◆ **Activity**:
Please restate the data word for word, in full.

┌──

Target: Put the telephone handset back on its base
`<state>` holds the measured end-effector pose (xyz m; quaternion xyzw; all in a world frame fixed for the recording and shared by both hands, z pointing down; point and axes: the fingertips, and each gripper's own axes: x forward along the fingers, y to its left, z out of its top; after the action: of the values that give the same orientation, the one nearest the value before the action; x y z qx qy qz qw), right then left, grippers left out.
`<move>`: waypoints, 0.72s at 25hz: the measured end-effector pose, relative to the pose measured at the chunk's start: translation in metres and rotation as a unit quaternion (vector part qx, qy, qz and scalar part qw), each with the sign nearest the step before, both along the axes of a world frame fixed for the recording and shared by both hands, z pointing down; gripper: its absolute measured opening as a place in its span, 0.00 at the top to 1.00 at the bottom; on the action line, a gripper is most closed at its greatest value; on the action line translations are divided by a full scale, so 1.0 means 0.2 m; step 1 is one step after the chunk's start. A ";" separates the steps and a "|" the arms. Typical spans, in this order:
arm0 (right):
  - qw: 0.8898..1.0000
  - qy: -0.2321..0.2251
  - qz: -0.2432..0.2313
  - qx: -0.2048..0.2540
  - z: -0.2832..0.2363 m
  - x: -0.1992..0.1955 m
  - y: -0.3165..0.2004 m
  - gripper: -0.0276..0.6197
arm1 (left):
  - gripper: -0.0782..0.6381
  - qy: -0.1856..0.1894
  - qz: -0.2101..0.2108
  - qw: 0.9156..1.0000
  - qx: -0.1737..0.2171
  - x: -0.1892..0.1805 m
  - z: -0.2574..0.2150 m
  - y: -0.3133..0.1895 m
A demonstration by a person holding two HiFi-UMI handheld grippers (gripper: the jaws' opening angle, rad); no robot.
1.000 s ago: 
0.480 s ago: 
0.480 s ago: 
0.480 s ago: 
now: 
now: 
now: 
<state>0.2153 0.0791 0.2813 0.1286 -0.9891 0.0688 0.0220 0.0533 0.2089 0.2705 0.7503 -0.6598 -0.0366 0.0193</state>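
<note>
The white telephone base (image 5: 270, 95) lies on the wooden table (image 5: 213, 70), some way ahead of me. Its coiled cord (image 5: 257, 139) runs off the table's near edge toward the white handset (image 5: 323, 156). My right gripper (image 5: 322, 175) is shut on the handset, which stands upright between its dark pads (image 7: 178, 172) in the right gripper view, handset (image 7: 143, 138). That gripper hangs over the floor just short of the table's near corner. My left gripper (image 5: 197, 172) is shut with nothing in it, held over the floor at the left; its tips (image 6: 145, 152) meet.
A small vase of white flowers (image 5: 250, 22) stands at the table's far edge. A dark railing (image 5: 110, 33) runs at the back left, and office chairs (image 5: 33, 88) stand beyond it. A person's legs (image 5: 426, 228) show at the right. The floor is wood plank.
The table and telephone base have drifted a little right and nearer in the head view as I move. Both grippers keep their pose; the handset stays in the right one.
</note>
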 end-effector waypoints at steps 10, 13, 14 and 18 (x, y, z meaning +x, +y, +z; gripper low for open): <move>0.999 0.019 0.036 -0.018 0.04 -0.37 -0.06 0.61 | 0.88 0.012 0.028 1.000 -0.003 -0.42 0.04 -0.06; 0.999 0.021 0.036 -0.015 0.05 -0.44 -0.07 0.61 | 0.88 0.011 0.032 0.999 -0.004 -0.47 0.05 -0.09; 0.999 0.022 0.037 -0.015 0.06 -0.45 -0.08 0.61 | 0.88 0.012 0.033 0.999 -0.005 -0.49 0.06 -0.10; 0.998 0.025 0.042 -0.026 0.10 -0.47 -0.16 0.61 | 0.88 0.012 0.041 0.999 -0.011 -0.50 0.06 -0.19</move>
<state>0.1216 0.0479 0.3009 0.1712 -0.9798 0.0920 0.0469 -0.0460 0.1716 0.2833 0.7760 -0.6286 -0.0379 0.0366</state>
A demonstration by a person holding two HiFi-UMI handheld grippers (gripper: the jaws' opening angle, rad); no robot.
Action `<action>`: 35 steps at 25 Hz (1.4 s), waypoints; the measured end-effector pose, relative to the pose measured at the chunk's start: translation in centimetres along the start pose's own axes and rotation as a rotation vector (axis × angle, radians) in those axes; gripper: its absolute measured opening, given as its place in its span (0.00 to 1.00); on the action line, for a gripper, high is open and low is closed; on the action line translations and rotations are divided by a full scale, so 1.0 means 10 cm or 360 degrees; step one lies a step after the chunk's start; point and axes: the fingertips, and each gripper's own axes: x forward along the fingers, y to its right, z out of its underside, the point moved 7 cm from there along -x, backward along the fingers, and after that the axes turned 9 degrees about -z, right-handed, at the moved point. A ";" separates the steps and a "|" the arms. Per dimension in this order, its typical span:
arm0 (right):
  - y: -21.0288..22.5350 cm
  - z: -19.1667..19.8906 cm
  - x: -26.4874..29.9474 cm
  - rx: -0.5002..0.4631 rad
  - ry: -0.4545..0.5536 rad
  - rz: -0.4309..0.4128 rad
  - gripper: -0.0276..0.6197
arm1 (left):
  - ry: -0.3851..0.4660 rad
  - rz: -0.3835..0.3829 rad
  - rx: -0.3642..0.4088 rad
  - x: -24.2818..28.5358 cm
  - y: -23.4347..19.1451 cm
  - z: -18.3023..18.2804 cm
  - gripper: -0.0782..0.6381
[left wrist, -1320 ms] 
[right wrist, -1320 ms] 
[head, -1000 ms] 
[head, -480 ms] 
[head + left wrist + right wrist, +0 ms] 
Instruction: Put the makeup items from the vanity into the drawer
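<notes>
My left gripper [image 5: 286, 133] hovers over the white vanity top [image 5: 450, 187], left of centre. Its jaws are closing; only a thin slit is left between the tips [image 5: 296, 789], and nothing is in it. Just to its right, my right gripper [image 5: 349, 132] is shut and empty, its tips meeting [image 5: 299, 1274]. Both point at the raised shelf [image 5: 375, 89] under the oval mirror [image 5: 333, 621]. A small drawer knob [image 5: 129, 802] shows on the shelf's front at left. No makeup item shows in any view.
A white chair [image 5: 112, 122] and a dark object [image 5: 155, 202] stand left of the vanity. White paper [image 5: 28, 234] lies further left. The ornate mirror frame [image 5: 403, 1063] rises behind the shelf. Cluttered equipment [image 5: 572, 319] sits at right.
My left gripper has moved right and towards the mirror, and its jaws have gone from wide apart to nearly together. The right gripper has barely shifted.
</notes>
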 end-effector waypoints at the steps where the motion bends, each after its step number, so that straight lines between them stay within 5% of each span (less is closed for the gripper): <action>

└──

◆ **Answer below**:
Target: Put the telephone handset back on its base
`<state>` holds the measured end-effector pose (xyz m; quaternion xyzw; all in a world frame fixed for the recording and shared by both hands, z pointing down; point and axes: the fingertips, and each gripper's own axes: x forward along the fingers, y to its left, z out of its top; after the action: of the values that give the same orientation, the one nearest the value before the action; x y z qx qy qz qw), right then left, grippers left out.
`<move>`: waypoints, 0.72s at 25hz: the measured end-effector pose, relative to the pose measured at the chunk's start: translation in metres and rotation as a unit quaternion (vector part qx, qy, qz and scalar part qw), each with the sign nearest the step before, both along the axes of a world frame fixed for the recording and shared by both hands, z pointing down; gripper: its absolute measured opening as a place in its span, 0.00 at the top to 1.00 at the bottom; on the action line, a gripper is most closed at its greatest value; on the action line translations are divided by a full scale, so 1.0 means 0.2 m; step 1 is one step after the chunk's start. A ";" separates the steps and a "|" the arms. Typical spans, in this order:
arm0 (right):
  - qw: 0.8898..1.0000
  - qy: -0.2321..0.2251
  - qz: -0.2432..0.2313
  - qx: -0.2048..0.2540
  - z: -0.2832..0.2363 m
  - x: -0.1992..0.1955 m
  - y: -0.3165..0.2004 m
  - gripper: -0.0276..0.6197
arm1 (left):
  - gripper: -0.0782..0.6381
  - qy: -0.1856..0.1894
  - qz: -0.2101..0.2108
  - qw: 0.9156..1.0000
  - qx: -0.1737..0.2171
  - x: -0.1892..0.1805 m
  - z: -0.2574..0.2150 m
  - y: -0.3133..0.1895 m
A demonstration by a person holding two HiFi-UMI handheld grippers (gripper: the jaws' opening angle, rad); no robot.
1.000 s ago: 
0.480 s ago: 
0.480 s ago: 
0.480 s ago: 
now: 
now: 
now: 
<state>0.2153 0.0791 0.2813 0.1286 -0.9891 0.0688 0.0220 0.0533 0.2089 0.2705 0.7503 -0.6598 -0.0366 0.0193</state>
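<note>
The white telephone base (image 5: 270, 95) lies on the wooden table (image 5: 213, 70), some way ahead of me. Its coiled cord (image 5: 257, 139) runs off the table's near edge toward the white handset (image 5: 323, 156). My right gripper (image 5: 322, 175) is shut on the handset, which stands upright between its dark pads (image 7: 178, 172) in the right gripper view, handset (image 7: 143, 138). That gripper hangs over the floor just short of the table's near corner. My left gripper (image 5: 197, 172) is shut with nothing in it, held over the floor at the left; its tips (image 6: 145, 152) meet.
A small vase of white flowers (image 5: 250, 22) stands at the table's far edge. A dark railing (image 5: 110, 33) runs at the back left, and office chairs (image 5: 33, 88) stand beyond it. A person's legs (image 5: 426, 228) show at the right. The floor is wood plank.
The table and telephone base have drifted a little right and nearer in the head view as I move. Both grippers keep their pose; the handset stays in the right one.
</note>
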 end-effector waypoints at steps 10, 13, 14 and 18 (x, y, z meaning +x, +y, +z; gripper low for open): <move>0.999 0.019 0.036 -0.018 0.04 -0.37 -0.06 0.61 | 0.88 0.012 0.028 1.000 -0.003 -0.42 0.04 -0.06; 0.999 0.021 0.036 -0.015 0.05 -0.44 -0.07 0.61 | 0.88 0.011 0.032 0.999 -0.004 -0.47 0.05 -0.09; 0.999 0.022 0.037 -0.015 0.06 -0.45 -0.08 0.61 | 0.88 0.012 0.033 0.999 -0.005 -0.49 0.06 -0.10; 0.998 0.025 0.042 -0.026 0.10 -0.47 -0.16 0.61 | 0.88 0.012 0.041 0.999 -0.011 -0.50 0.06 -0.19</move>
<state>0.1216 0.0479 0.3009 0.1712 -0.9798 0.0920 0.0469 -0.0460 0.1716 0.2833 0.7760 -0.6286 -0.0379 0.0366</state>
A demonstration by a person holding two HiFi-UMI handheld grippers (gripper: the jaws' opening angle, rad); no robot.
Action `<action>`: 35 steps at 25 Hz (1.4 s), waypoints; the measured end-effector pose, relative to the pose measured at the chunk's start: translation in centimetres along the start pose's own axes and rotation as a rotation vector (axis × angle, radians) in those axes; gripper: its absolute measured opening, given as its place in its span (0.00 to 1.00); on the action line, for a gripper, high is open and low is closed; on the action line translations and rotations are divided by a full scale, so 1.0 means 10 cm or 360 degrees; step one lies a step after the chunk's start; point and axes: the fingertips, and each gripper's own axes: x forward along the fingers, y to its right, z out of its underside, the point moved 7 cm from there along -x, backward along the fingers, and after that the axes turned 9 degrees about -z, right-handed, at the moved point. A ";" separates the steps and a "|" the arms. Per dimension in this order, its typical span:
arm0 (right):
  - y: -21.0288..22.5350 cm
  - z: -19.1667..19.8906 cm
  - x: -26.4874..29.9474 cm
  - rx: -0.5002..0.4631 rad
  - ry: -0.4545..0.5536 rad
  - rz: -0.4309..0.4128 rad
  - gripper: -0.0276..0.6197
arm1 (left):
  - ry: -0.3851..0.4660 rad
  - rz: -0.3835..0.3829 rad
  - rx: -0.3642..0.4088 rad
  - x: -24.2818..28.5358 cm
  - y: -23.4347..19.1451 cm
  - z: -18.3023..18.2804 cm
  - gripper: -0.0782..0.6381
[left wrist, -1320 ms] 
[right wrist, -1320 ms] 
[head, -1000 ms] 
[head, -480 ms] 
[head + left wrist + right wrist, +0 ms] 
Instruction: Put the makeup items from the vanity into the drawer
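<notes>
My left gripper [image 5: 286, 133] hovers over the white vanity top [image 5: 450, 187], left of centre. Its jaws are closing; only a thin slit is left between the tips [image 5: 296, 789], and nothing is in it. Just to its right, my right gripper [image 5: 349, 132] is shut and empty, its tips meeting [image 5: 299, 1274]. Both point at the raised shelf [image 5: 375, 89] under the oval mirror [image 5: 333, 621]. A small drawer knob [image 5: 129, 802] shows on the shelf's front at left. No makeup item shows in any view.
A white chair [image 5: 112, 122] and a dark object [image 5: 155, 202] stand left of the vanity. White paper [image 5: 28, 234] lies further left. The ornate mirror frame [image 5: 403, 1063] rises behind the shelf. Cluttered equipment [image 5: 572, 319] sits at right.
My left gripper has moved right and towards the mirror, and its jaws have gone from wide apart to nearly together. The right gripper has barely shifted.
</notes>
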 end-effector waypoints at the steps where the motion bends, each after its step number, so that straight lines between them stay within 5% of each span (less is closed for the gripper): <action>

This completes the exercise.